At current prices, BTC requires over $400M of inflows per WEEK(!) just for the price o fBTC to remain flat. Even if you DGAF about the environmental impact of PoW, PoW blockchains are a melting icecube that will become an increasingly smaller and smaller size of total crypto market cap going forward

 

I'd be interested to see how you came to that math, but I also don't think $400 million is terribly much for a 1+ trillion asset class. You're basically saying it needs to collect just 0.03% of it's current market cap in new inflows every week or just 1.5% of its market cap in inflows a year. For a global asset class that is growing in adoption quickly I don't think that is a high bar at all. 

 

I am open to being wrong about other Blockchains going to zero and BTC being dominant.

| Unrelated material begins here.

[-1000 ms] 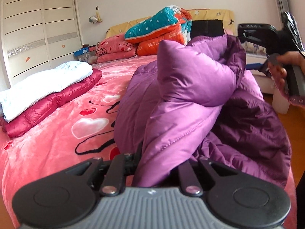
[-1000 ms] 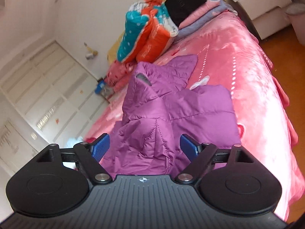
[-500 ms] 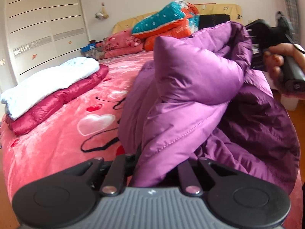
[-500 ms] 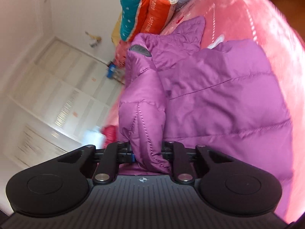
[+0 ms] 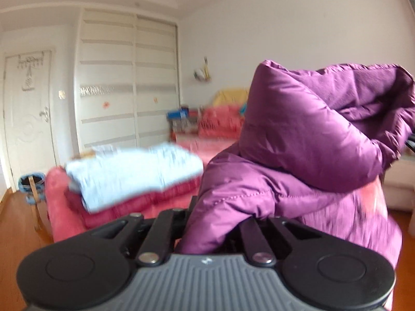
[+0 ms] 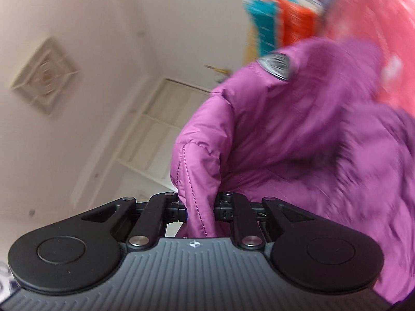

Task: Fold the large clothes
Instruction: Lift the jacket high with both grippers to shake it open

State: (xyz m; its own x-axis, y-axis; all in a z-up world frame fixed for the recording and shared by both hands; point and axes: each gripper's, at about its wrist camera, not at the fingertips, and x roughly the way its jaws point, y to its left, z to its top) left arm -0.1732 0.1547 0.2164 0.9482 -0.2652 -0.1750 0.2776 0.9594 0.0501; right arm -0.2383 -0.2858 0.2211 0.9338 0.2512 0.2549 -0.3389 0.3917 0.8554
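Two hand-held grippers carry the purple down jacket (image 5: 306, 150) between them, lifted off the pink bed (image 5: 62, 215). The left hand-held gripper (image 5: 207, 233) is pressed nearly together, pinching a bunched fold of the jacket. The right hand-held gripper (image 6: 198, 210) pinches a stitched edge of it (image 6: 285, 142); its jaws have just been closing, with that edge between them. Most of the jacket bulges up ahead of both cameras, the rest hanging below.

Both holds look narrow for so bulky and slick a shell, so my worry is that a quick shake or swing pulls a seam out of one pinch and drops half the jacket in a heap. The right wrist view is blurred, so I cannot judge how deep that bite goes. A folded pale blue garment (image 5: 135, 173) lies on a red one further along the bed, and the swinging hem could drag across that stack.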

BTC could remain the largest and most widely used and still lose dominance. All that requires is that other Blockchains also find some level of success and continue to grow - it doesn't require the demise of BTC. 

 

Given that the bulk of the BTC network is operated on cheap renewable energy in areas where it's not needed, or that have excess capacity, it's hard for me to understand the argument against it's energy intensity and why PoW is a bad thing. That's what provides a secure network and makes it insurmountably expensive to try to 51% attack it.

 

Anyone want to take a guess at what the energy intensity of the entire internet and its infrastructure is? Do we even care? No. We've long since determined it's worth it.  And it'll be the same for BTC if it continues on this trajectory of becoming a dominant global store of value and settlements network.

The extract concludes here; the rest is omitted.